The following are examples of inventive compacts, in the scope of the present

invention. It is to be understood, however, that several other variations and modifications can be formulated which will not deviate significantly from the scope of the present invention.

Compact Production

The 100% natural compact preparation examples produced by DC, within the scope of the present invention, were based on generating dispersible compacts that could disintegrate within 3 minutes, e.g., dispersible dosage form tablets, comprising the ginger only or the turmeric and the ginger, (i) without the need for the addition of a lubricant, a disintegrant and/or a binder, (ii) that were easy to eject from the die, and (iii) that had a friability below 1%.

Example 1

95 to 100 wt. %±5 wt. % ginger powder, based on the total mass of the compact, was compressed into 500 mg compacts that disintegrated within 0.2 to 0.5 minutes and has a friability between 0.6 to 0.8%.

Example 2

A three layered 750 mg compact was prepared by sequentially adding turmeric powder, ginger powder and further adding turmeric powder at 95 to 100 wt. %±5 wt. % to the die, based on the total mass of each layer, that were of equal amounts.
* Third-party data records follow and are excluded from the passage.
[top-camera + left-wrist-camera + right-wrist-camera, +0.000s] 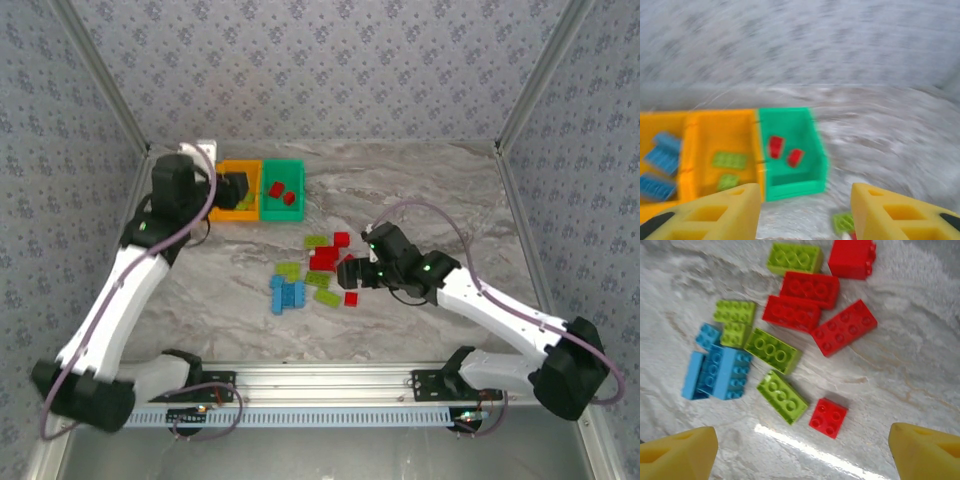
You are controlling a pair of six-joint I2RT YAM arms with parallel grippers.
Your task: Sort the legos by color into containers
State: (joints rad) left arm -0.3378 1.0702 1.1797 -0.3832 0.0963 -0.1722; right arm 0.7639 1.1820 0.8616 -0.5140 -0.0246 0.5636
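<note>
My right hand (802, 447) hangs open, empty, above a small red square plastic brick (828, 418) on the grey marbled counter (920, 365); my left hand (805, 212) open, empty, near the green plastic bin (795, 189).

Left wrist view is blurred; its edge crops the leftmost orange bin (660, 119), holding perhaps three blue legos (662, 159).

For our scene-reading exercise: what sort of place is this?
Probably a robotics lab test cell: patterned walls enclose a marble-look table, two robot arms reach over it, and loose legos lie near sorting containers.
</note>
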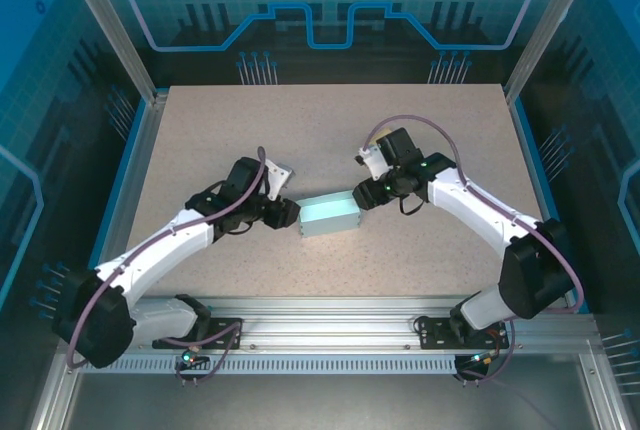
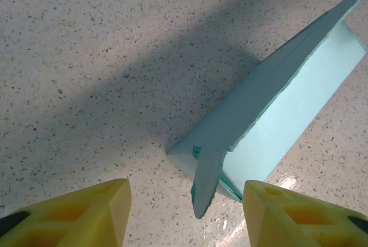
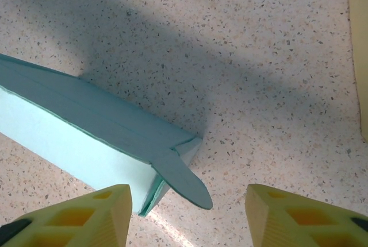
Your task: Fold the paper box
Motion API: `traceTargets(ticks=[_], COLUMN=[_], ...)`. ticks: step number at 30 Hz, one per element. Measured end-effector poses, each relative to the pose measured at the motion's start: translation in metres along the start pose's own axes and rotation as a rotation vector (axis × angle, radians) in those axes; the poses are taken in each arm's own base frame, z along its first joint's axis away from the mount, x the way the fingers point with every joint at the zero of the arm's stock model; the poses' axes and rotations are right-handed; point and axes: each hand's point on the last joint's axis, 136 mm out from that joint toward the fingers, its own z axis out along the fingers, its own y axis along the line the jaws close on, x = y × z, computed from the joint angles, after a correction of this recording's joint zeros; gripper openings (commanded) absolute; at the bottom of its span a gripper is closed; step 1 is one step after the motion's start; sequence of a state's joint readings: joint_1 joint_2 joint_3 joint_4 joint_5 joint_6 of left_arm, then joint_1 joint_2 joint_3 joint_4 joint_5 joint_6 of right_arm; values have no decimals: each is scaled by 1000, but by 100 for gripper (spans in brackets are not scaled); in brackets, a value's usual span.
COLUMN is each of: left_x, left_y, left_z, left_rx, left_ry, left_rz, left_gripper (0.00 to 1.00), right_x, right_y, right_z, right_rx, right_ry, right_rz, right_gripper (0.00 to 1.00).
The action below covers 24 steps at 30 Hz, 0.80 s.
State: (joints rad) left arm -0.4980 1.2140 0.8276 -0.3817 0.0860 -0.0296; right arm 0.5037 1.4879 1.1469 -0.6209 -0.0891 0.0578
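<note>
A light teal paper box [image 1: 329, 215] lies on its side in the middle of the speckled table, long and narrow, between my two grippers. My left gripper [image 1: 291, 212] is at its left end and my right gripper [image 1: 362, 195] at its right end. In the left wrist view the box [image 2: 270, 103] runs up to the right, and a loose end flap [image 2: 207, 181] pokes out between my open left gripper's [image 2: 187, 215] yellow fingers [image 2: 75, 215], touching neither. In the right wrist view the box [image 3: 75, 126] ends in a rounded tab [image 3: 183, 182] lying between my open right gripper's [image 3: 187, 217] fingers [image 3: 305, 217], clear of both.
The speckled table [image 1: 330, 125] stretches bare behind the box. Aluminium posts and blue panels wall in the sides and back. A metal rail [image 1: 330, 315] with both arm bases runs along the near edge.
</note>
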Motion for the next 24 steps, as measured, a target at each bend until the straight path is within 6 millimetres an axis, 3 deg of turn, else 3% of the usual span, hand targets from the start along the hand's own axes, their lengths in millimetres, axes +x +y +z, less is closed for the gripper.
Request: traceTargets(ticks=[11,16,24], left_x=[3,4,-1], left_y=[-3,-7,-9], left_z=[12,16,19], left_rx=[29,53,67], left_ry=[26,37,31], left_rz=[-56,-89,-165], left_gripper=[24,15,4], right_x=[-2,-2,-4], right_y=[5,7,13], right_z=[2,3,3], right_rx=[-31,-43,-34], right_ry=[-2,-2,-9], right_rz=[10,24,68], right_gripper=[28,9,1])
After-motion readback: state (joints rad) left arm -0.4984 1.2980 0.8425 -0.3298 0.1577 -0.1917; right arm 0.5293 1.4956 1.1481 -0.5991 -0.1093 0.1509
The compact had an average disintegration time and friability not significantly different from one layered compacts prepared from 95 to 100 wt. %±5 wt. %, relative to a compact mass of 500 mg of turmeric powder, that had a disintegration time of within 1 to 2 minutes and friability values between 0.1 to 0.3%. Similarly to the compacts comprising turmeric only, the three layered compacts were easily ejected from the die.